> [BRIEF]:
In the listing below, locate the line containing "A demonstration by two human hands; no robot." and the line containing "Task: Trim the". Output both of them and every line between, exactly as written, and nothing more.

> [AVAILABLE DATA]:
..........

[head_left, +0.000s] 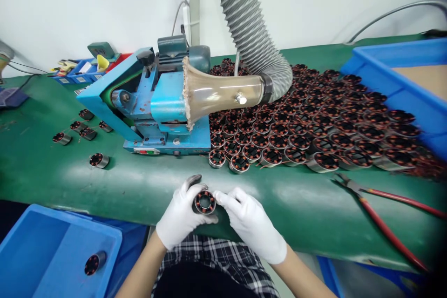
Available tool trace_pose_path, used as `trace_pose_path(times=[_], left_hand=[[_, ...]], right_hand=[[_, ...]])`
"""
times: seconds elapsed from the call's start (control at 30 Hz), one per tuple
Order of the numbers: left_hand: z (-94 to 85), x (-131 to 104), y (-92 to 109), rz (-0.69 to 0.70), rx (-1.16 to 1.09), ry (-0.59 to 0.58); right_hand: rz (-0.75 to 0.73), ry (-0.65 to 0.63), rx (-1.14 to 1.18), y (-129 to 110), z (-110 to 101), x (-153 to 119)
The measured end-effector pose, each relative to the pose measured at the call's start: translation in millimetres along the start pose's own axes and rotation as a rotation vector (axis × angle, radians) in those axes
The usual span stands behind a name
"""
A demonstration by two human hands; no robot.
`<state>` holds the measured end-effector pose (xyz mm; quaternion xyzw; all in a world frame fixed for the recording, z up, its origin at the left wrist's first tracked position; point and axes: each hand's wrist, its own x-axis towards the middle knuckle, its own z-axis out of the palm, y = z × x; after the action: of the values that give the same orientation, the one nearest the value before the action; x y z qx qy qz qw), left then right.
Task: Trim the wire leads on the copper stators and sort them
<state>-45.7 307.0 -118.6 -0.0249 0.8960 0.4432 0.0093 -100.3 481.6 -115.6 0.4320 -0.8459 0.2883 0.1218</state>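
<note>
White gloves cover both my hands. A round metal motor stator (205, 202) with a black inner ring and copper windings is gripped by my left hand (182, 214), its open face turned up toward me. At the stator's right edge, my right hand (253, 223) has its thumb and index finger pressed together; whatever lies between those fingertips is too small to make out. Both hands are over the front edge of the green table (146, 186), in front of a blue belt machine (167, 107).
Many stators (278, 142) crowd the table at right, beside a large blue bin (394, 79). Red-handled cutters (377, 214) lie at front right. Several stators (88, 133) stand at left. A blue crate (59, 251) at lower left holds one stator. A grey hose (251, 23) hangs above.
</note>
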Motion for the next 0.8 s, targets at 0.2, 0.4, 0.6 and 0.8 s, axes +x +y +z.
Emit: trace_pose_path(times=[0.2, 0.4, 0.6, 0.8], left_hand=[[-12.6, -10, 34, 0.083, -0.527, 0.095], [-34.1, -19, 45, 0.352, -0.086, 0.214], [-39.7, -18, 46, 0.236, -0.279, -0.044], [-40.6, -21, 53, 0.305, -0.262, 0.011]], right_hand=[[0.311, -0.120, 0.414, -18, -34, 23], [0.731, -0.393, 1.164, -27, -49, 41], [0.582, -0.268, 0.752, -32, -49, 37], [0.402, -0.089, 0.405, -38, -57, 34]])
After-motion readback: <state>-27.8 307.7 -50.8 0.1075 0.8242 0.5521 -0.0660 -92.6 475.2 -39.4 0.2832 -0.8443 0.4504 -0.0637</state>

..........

> [THE COMPLETED TASK]:
A demonstration by two human hands; no robot.
`<state>` holds the measured end-effector pose (xyz mm; quaternion xyzw; all in a world frame fixed for the recording, z up, its origin at the left wrist's first tracked position; point and axes: each hand's wrist, its own x-axis towards the middle knuckle, its own z-axis out of the palm, y = z × x; after the action: of the values that give the same orientation, the one nearest the value before the action; x y z qx qy qz qw), left then right.
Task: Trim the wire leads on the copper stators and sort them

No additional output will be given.